#### [Work instructions]
Down to the last line, print the data that follows exactly, without its pictures.

#### [Dataset extract]
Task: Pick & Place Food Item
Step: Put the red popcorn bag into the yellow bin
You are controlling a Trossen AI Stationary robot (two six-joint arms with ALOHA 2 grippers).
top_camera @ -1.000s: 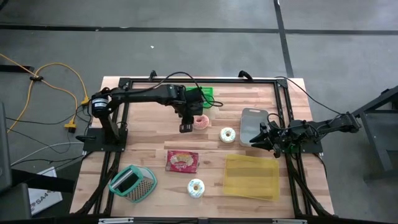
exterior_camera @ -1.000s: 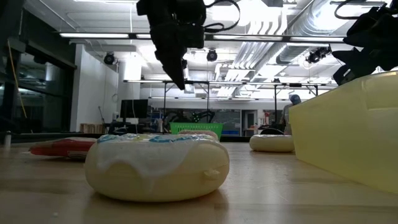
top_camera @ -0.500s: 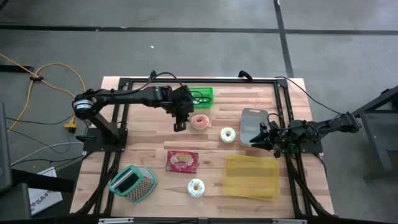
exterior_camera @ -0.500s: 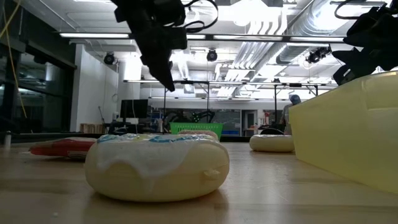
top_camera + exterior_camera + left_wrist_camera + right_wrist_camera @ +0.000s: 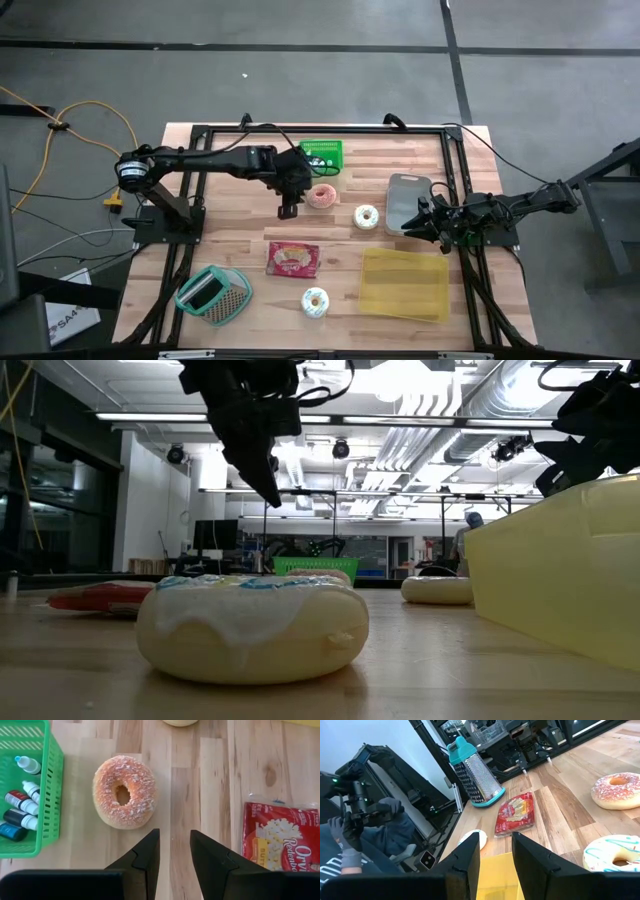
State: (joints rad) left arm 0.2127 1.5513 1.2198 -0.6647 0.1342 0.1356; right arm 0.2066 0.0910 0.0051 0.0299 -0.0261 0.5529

#### [Reply to the task]
Task: Pick & Place Food Item
Step: Put the red popcorn bag into the yellow bin
You are controlling a Trossen AI Stationary robot (two six-joint arms with ALOHA 2 grippers).
top_camera @ -1.000s: 
exterior_camera @ -1.000s: 
top_camera @ -0.500s: 
exterior_camera @ -0.500s: 
top_camera + exterior_camera + left_wrist_camera + right_wrist_camera @ +0.000s: 
State: (joints rad) left arm 0.2127 1.5513 1.2198 -0.6647 0.1342 0.1356; right arm 0.2066 0.0910 0.0051 0.0299 -0.0261 0.5529

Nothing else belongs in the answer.